GuidedQuant is a post-training quantization (PTQ) framework that compresses large language models while retaining accuracy. It improves on two dominant PTQ approaches:
1. Layer-wise Output-based Quantization: Minimizes the mean-squared error between each layer's original and quantized outputs, but treats all hidden features equally and thus ignores how much each feature matters to the end loss.

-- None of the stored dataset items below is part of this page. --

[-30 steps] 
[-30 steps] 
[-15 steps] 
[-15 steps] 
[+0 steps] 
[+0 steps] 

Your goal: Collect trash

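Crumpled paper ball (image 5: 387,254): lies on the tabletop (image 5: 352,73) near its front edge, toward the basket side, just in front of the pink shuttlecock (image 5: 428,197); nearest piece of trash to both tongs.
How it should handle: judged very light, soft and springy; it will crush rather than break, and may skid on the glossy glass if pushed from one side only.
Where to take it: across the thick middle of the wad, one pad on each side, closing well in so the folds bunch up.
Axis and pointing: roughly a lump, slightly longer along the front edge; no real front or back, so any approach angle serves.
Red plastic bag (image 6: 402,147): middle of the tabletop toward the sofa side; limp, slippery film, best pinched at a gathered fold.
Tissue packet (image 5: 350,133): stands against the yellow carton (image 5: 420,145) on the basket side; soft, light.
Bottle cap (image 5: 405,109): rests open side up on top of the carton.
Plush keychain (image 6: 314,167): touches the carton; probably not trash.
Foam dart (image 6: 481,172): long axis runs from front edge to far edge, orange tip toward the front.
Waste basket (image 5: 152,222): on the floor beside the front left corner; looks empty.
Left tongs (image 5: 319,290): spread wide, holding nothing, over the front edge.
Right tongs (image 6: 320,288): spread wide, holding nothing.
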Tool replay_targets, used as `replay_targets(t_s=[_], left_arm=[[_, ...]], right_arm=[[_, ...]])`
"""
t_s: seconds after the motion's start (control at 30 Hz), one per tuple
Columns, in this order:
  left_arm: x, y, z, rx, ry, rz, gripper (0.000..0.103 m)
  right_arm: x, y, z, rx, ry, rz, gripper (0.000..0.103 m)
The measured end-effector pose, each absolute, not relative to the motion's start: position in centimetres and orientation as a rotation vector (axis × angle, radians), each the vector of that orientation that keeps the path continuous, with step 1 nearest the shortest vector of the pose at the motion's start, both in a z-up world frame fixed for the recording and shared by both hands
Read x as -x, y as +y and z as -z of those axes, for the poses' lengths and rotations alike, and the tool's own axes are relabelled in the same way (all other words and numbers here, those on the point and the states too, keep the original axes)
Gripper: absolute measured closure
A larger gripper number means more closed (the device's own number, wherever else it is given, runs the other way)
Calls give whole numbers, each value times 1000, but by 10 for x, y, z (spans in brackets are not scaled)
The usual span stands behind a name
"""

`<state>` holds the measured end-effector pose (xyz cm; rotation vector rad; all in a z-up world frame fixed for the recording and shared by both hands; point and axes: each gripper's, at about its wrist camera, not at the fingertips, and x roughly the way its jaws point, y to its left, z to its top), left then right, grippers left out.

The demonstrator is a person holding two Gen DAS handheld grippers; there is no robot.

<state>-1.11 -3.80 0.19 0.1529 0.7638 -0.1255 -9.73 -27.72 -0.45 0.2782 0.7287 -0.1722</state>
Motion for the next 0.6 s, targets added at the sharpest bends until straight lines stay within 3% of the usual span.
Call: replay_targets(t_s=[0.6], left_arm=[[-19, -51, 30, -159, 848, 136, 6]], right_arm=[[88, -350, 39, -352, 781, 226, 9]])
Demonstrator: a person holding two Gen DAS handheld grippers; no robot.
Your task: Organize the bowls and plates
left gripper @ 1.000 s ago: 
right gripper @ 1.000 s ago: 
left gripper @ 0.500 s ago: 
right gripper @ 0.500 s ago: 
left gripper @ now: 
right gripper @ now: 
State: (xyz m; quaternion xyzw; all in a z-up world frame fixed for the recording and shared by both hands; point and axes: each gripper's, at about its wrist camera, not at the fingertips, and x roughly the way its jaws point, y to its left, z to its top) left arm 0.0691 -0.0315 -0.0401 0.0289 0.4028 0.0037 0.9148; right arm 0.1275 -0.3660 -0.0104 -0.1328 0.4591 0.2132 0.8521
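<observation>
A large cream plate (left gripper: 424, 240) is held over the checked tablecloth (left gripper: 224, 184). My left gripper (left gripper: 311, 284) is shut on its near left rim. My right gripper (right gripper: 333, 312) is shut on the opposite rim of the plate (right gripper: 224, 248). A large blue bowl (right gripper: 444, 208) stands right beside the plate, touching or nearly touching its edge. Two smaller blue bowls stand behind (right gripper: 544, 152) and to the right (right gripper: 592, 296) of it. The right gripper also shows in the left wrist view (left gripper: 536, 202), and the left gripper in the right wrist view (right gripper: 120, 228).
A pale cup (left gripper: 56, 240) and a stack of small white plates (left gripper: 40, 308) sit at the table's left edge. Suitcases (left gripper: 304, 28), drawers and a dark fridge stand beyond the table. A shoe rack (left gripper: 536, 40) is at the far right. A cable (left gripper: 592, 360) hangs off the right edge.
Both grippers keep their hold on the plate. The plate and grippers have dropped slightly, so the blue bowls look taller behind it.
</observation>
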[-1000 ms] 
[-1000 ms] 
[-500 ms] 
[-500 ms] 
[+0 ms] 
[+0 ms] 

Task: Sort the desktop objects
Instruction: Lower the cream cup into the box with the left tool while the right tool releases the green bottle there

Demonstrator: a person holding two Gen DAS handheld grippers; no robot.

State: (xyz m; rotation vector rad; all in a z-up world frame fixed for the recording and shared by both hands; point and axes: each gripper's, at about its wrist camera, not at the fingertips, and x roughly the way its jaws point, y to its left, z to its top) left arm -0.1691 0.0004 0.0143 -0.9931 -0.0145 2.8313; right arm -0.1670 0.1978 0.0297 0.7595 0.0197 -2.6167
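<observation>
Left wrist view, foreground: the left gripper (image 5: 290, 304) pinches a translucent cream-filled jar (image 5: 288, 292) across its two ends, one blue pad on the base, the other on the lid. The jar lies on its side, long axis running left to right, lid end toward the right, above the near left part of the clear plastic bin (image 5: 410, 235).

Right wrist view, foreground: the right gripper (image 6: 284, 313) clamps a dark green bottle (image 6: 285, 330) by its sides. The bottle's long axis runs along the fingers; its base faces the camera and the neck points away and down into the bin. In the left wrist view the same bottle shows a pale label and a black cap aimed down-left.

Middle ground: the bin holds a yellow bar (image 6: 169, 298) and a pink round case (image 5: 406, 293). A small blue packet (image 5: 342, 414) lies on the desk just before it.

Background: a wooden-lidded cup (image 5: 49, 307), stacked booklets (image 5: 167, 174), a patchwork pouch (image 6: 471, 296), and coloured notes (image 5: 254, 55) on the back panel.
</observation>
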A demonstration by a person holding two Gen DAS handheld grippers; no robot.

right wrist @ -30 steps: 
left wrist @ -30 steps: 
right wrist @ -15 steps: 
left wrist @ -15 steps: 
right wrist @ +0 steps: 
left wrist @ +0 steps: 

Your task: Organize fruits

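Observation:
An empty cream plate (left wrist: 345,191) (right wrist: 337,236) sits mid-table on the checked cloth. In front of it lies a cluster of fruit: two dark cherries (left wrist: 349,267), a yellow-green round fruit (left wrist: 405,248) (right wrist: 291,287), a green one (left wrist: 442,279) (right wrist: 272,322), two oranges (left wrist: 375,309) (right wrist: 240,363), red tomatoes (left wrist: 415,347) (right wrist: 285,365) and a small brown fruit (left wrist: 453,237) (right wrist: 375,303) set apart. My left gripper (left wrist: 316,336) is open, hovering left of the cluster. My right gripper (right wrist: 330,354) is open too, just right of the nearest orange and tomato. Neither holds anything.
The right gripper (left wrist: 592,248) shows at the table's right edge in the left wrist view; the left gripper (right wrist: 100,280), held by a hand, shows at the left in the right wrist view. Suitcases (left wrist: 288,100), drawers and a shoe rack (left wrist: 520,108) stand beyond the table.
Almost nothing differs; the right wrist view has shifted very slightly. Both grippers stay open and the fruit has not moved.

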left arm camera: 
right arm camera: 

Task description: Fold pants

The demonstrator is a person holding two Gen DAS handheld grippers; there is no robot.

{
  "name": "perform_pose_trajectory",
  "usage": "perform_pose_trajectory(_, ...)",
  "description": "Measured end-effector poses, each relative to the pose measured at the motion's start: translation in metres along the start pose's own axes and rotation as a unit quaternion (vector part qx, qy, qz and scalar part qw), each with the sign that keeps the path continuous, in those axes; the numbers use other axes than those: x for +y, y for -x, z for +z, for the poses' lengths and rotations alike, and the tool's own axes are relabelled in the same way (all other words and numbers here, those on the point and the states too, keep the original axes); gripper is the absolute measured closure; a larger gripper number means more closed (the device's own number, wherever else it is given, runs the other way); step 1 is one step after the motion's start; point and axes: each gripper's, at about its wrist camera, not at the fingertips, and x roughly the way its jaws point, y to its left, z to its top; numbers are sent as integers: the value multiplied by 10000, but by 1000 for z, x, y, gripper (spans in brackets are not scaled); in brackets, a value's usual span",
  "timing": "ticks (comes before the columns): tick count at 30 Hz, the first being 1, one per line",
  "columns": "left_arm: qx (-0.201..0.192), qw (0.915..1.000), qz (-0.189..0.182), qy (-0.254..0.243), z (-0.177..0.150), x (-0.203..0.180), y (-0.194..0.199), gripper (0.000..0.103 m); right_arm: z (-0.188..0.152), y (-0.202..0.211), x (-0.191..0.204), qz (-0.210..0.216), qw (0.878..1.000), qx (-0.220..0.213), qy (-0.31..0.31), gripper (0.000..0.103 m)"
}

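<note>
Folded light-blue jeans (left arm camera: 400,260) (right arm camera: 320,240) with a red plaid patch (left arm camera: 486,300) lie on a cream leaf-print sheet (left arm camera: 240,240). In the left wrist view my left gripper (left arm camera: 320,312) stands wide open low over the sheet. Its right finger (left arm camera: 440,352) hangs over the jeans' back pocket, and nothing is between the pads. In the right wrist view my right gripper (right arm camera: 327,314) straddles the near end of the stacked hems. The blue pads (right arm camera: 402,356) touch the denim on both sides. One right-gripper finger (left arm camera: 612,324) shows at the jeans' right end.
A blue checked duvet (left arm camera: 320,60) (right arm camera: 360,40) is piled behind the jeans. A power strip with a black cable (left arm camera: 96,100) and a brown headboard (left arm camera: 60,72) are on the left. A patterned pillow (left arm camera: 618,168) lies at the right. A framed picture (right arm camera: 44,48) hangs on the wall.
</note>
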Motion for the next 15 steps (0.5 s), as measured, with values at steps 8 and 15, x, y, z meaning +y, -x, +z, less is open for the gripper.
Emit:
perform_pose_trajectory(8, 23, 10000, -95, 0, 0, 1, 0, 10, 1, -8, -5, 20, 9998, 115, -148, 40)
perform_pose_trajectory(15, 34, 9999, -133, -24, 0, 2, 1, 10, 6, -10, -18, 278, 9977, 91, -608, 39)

\[ \| \mathbf{X}^{(l)} {\mathbf{W}}^{(l)} - \mathbf{X}^{(l)} \widehat{\mathbf{W}}^{(l)}\|_F^2 = \sum_{i=1}^n \sum_{j=1}^{d_\mathrm{out}^{(l)}} \left(Z_{ij}^{(l)} - \widehat{Z}_{ij}^{(l)} \right)^2 \]
2. Diagonal-Fisher Methods: Weight errors by gradients of the end loss, yet approximate the Hessian with only its diagonal, discarding crucial cross–weight interactions.
\[(\widehat{\mathbf{w}} - \mathbf{w})^\top \mathrm{diag}(\mathbf{F}) (\widehat{\mathbf{w}} - \mathbf{w}) = \sum_k F_{kk} (\widehat{w}_k - w_k)^2\]
GuidedQuant bridges these gaps by
integrating end loss gradients into the quantization objective while preserving intra-channel dependencies.
\begin{align}
& \left\lVert \color{blue}{\frac{\partial \ell}{\partial \mathbf{Z}^{(l)}} \odot} (\mathbf{X}^{(l)} {\mathbf{W}}^{(l)} - \mathbf{X}^{(l)} \widehat{\mathbf{W}}^{(l)}) \right\rVert_F^2 \nonumber \\
= n \sum_{l=1}^L &\sum_{j=1}^{d_\mathrm{out}^{(l)}} (\mathbf{w}^{(l)}_j - \widehat{\mathbf{w}}^{(l)}_j)^\top \color{blue}{\mathbf{F}^{(l)}_j} (\mathbf{w}^{(l)}_j - \widehat{\mathbf{w}}^{(l)}_j).
\end{align}
This objective corresponds to block-diagonal Fisher information approximation, and we make it scalable by grouping the Fisher blocks and averaging them within each group.
The resulting objective can be plugged into any layer-wise PTQ backend, and improves state-of-the-art weight-only scalar, weight-only vector, and weight-and-activation quantization methods.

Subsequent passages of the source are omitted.